**THE TASK:**
Your response should be a copy of each line in the listing below that includes the word "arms".

:: SUPPLIED MATERIAL ::

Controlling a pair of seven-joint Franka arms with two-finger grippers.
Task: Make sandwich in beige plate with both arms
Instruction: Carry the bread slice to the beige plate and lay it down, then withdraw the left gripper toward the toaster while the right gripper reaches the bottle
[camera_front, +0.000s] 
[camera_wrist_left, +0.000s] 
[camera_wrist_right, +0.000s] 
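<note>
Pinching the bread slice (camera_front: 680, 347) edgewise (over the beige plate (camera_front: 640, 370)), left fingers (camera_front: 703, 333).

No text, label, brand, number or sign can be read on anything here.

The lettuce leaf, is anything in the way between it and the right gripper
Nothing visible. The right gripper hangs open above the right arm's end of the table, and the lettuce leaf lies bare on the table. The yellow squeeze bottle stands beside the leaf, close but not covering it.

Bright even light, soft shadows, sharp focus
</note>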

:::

**RESPONSE TO THIS TASK:**
Controlling a pair of seven-joint Franka arms with two-finger grippers.
Task: Make sandwich in beige plate with both arms

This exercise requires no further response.